• About this exercise: The line containing "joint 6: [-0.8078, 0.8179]" marks the end; return exactly every line from the start of the records up to and including it, but no pictures.

• Source data:
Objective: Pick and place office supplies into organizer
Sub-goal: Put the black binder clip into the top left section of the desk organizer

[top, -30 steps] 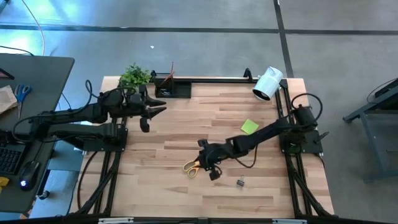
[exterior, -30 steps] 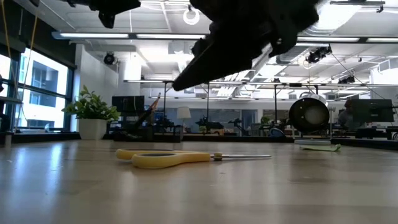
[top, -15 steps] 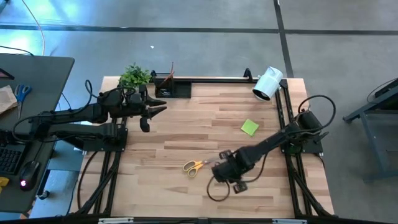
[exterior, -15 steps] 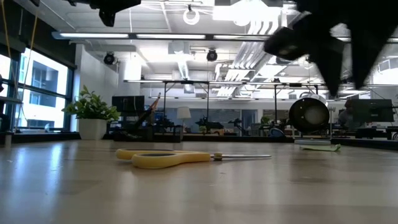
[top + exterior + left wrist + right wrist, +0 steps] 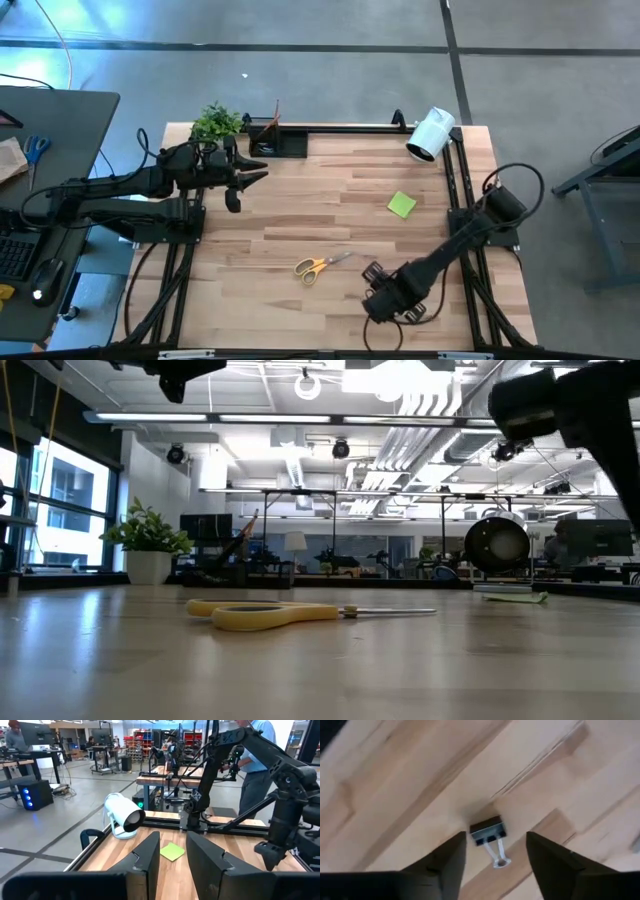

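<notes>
Your right gripper [image 5: 372, 274] sits near the table's [image 5: 250, 300] front edge, toward the right corner, with its jaws spread wide and holding nothing. In the right wrist view, a small black binder clip [image 5: 488, 832] lies flat on the wood between the two fingers [image 5: 442, 865], touching neither.

The yellow-handled scissors [image 5: 318, 266] lie flat just left of that gripper, with bare wood around them on every side. Farther back, toward the right edge, the lime-green sticky-note pad [image 5: 401, 205] rests alone with open room around it.

Your left gripper [image 5: 250, 175] hovers near the back-left corner; its fingers [image 5: 145, 862] stand a narrow gap apart and hold nothing.

At the back edge, the black organizer [image 5: 276, 141] has orange pencils [image 5: 275, 112] upright in its cup section; you cannot tell what its low compartments hold. A small green plant [image 5: 216, 121] stands beside it, and a white cylinder [image 5: 431, 134] lies near the back-right corner.
</notes>
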Action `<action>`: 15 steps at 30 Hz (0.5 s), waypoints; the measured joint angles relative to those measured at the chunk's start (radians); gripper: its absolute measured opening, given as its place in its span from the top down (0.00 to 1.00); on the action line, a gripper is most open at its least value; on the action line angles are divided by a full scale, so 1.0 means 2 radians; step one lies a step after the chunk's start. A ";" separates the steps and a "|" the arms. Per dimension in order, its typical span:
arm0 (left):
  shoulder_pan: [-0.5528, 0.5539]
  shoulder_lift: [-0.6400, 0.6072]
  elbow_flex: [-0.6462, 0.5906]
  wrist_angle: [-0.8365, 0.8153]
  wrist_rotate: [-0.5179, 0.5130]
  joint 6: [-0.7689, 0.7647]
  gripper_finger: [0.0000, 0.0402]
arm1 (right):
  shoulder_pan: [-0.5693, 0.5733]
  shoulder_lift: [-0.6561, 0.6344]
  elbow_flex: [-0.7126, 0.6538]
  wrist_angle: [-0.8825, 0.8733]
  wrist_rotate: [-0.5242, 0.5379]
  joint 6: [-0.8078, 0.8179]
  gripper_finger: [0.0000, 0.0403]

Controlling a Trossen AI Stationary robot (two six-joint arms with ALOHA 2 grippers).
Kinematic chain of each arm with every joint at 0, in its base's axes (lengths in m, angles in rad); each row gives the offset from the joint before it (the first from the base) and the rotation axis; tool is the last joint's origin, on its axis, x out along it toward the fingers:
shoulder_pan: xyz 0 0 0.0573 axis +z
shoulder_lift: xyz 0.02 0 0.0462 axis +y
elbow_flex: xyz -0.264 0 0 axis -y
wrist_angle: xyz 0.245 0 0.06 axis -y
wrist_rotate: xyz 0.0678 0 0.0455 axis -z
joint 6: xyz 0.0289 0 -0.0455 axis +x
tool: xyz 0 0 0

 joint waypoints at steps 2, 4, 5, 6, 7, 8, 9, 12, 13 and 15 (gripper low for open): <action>0.000 0.000 0.000 -0.003 0.001 -0.003 0.79 | 0.006 0.000 0.000 0.007 0.020 -0.016 0.44; 0.000 0.000 0.000 -0.008 0.004 -0.011 0.79 | 0.009 0.004 0.000 0.014 0.031 -0.027 0.40; 0.000 0.000 0.000 -0.011 0.005 -0.012 0.79 | 0.009 0.008 0.000 0.012 0.032 -0.034 0.39; 0.000 0.000 0.000 -0.015 0.005 -0.014 0.79 | 0.011 0.012 0.000 0.009 0.032 -0.039 0.39; 0.000 0.000 0.000 -0.019 0.006 -0.015 0.79 | 0.011 0.017 0.000 0.008 0.031 -0.045 0.39; 0.000 0.000 0.000 -0.025 0.007 -0.017 0.79 | 0.012 0.022 0.000 0.006 0.031 -0.048 0.39; 0.000 0.000 0.000 -0.029 0.008 -0.022 0.79 | 0.013 0.028 0.000 0.004 0.028 -0.054 0.39; 0.000 0.003 0.000 -0.034 0.014 -0.026 0.79 | 0.016 0.043 0.000 -0.002 0.016 -0.060 0.39; 0.000 0.004 0.000 -0.035 0.016 -0.027 0.79 | 0.016 0.046 0.000 -0.006 0.011 -0.064 0.39; 0.000 0.007 0.000 -0.036 0.021 -0.029 0.79 | 0.018 0.052 0.000 -0.010 0.007 -0.072 0.39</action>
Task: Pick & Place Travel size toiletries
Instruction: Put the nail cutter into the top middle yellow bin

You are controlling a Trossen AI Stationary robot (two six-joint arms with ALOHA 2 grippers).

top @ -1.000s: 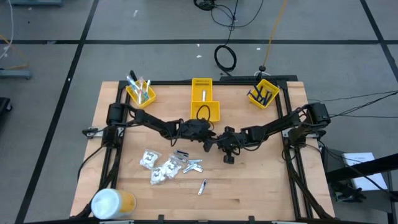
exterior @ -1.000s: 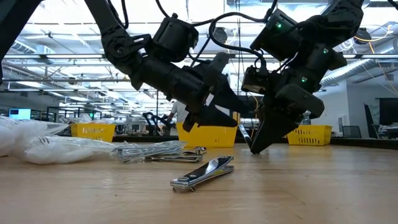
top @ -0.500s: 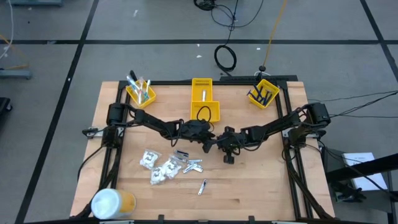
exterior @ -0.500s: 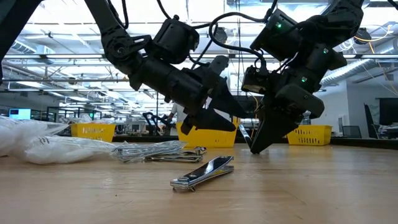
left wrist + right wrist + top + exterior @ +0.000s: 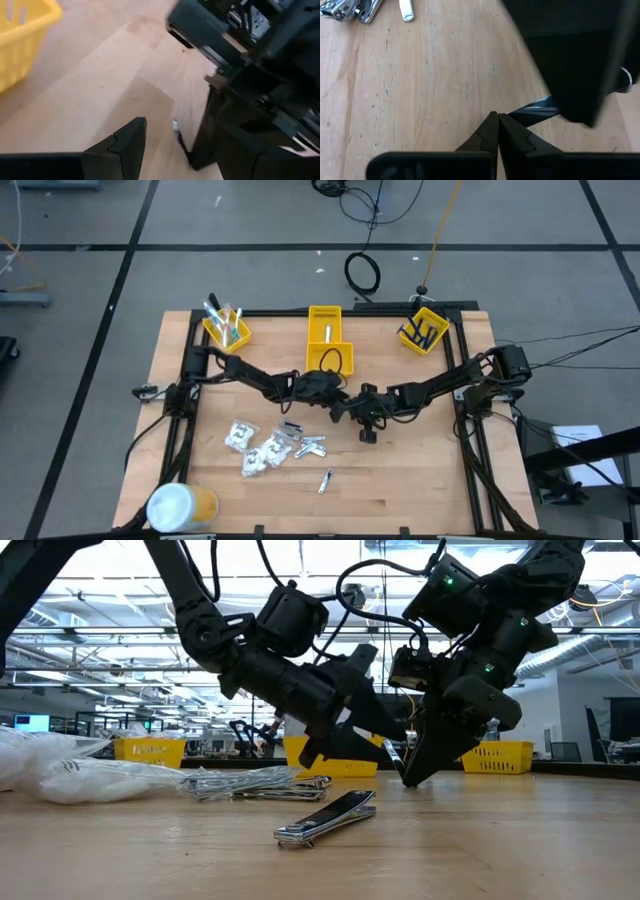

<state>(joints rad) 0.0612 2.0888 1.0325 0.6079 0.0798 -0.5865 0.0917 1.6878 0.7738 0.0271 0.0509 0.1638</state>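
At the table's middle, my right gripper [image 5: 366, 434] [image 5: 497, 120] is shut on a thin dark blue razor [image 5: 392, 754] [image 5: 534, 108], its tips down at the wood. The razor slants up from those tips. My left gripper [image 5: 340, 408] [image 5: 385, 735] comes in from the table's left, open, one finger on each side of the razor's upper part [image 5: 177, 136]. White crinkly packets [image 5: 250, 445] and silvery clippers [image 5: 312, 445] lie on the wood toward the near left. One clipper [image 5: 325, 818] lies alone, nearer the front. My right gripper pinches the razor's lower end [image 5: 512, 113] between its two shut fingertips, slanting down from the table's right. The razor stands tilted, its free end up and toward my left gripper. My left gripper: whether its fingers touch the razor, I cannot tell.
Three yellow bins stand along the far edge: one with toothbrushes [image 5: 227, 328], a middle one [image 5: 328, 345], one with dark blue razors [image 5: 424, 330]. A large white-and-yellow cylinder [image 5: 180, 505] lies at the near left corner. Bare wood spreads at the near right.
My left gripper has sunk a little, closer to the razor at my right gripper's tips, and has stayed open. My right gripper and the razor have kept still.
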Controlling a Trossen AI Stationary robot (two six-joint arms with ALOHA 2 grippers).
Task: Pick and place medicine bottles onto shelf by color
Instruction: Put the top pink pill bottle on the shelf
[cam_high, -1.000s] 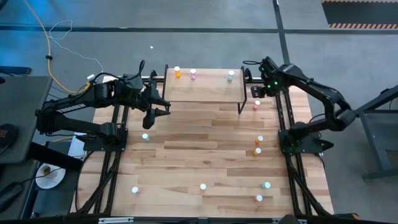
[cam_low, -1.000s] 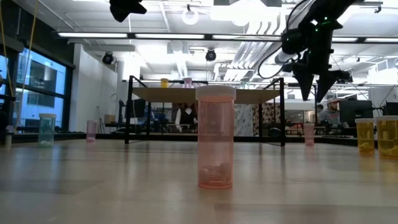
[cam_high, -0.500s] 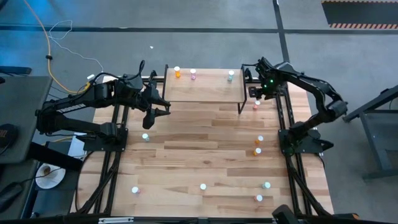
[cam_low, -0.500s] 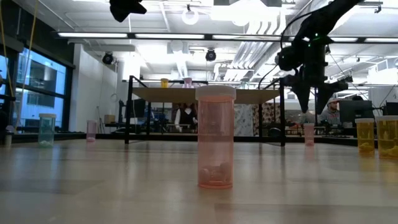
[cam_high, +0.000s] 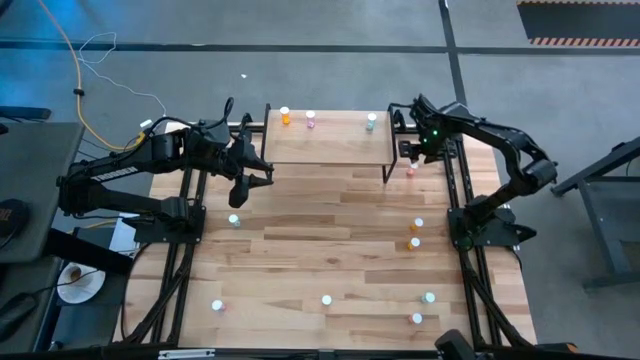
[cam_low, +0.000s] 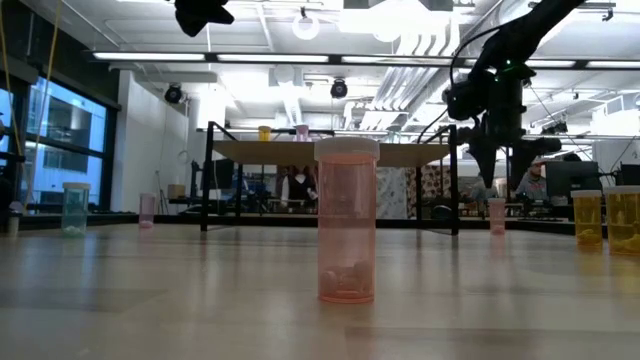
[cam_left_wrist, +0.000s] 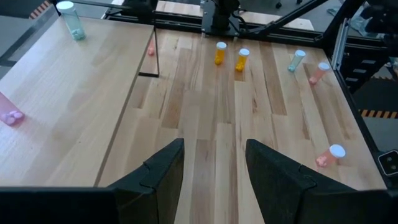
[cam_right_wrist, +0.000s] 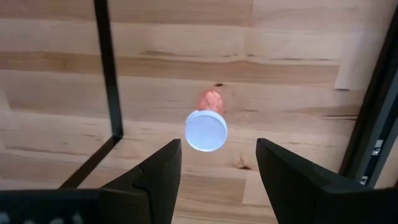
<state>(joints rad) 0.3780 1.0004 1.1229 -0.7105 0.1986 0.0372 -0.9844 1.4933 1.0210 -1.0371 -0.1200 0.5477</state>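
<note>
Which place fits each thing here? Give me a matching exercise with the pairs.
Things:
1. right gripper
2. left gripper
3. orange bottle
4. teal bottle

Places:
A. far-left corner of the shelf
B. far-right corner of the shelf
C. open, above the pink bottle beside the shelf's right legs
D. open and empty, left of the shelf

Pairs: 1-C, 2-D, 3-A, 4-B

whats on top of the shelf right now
Three bottles stand along the far edge of the shelf: an orange bottle, a pink bottle and a teal bottle. Nothing hides the shelf top; beneath it is hidden.
</note>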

• Problem solution:
Objective: Pick and place office supplies into organizer
Sub-goal: Put the black binder clip into the top left section of the desk organizer

[top, -30 steps] 
[exterior, -30 steps] 
[top, -15 steps] 
[exterior, -15 steps] 
[top + exterior + left wrist + right wrist, +0 steps] 

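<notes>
Your right gripper [image 5: 372, 274] sits near the table's [image 5: 250, 300] front edge, toward the right corner, with its jaws spread wide and holding nothing. In the right wrist view, a small black binder clip [image 5: 488, 832] lies flat on the wood between the two fingers [image 5: 442, 865], touching neither.

The yellow-handled scissors [image 5: 318, 266] lie flat just left of that gripper, with bare wood around them on every side. Farther back, toward the right edge, the lime-green sticky-note pad [image 5: 401, 205] rests alone with open room around it.

Your left gripper [image 5: 250, 175] hovers near the back-left corner; its fingers [image 5: 145, 862] stand a narrow gap apart and hold nothing.

At the back edge, the black organizer [image 5: 276, 141] has orange pencils [image 5: 275, 112] upright in its cup section; you cannot tell what its low compartments hold. A small green plant [image 5: 216, 121] stands beside it, and a white cylinder [image 5: 431, 134] lies near the back-right corner.
</notes>
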Action `<action>`: 15 steps at 30 Hz (0.5 s), waypoints; the measured joint angles relative to those measured at the chunk's start (radians); gripper: its absolute measured opening, given as its place in its span from the top down (0.00 to 1.00); on the action line, a gripper is most open at its least value; on the action line angles are divided by a full scale, so 1.0 means 2 radians; step one lies a step after the chunk's start. A ";" separates the steps and a "|" the arms. Per dimension in order, its typical span:
arm0 (left):
  shoulder_pan: [-0.5528, 0.5539]
  shoulder_lift: [-0.6400, 0.6072]
  elbow_flex: [-0.6462, 0.5906]
  wrist_angle: [-0.8365, 0.8153]
  wrist_rotate: [-0.5179, 0.5130]
  joint 6: [-0.7689, 0.7647]
  gripper_finger: [0.0000, 0.0402]
arm1 (right):
  shoulder_pan: [-0.5693, 0.5733]
  shoulder_lift: [-0.6561, 0.6344]
  elbow_flex: [-0.7126, 0.6538]
  wrist_angle: [-0.8825, 0.8733]
  wrist_rotate: [-0.5242, 0.5379]
  joint 6: [-0.8078, 0.8179]

No more output is needed.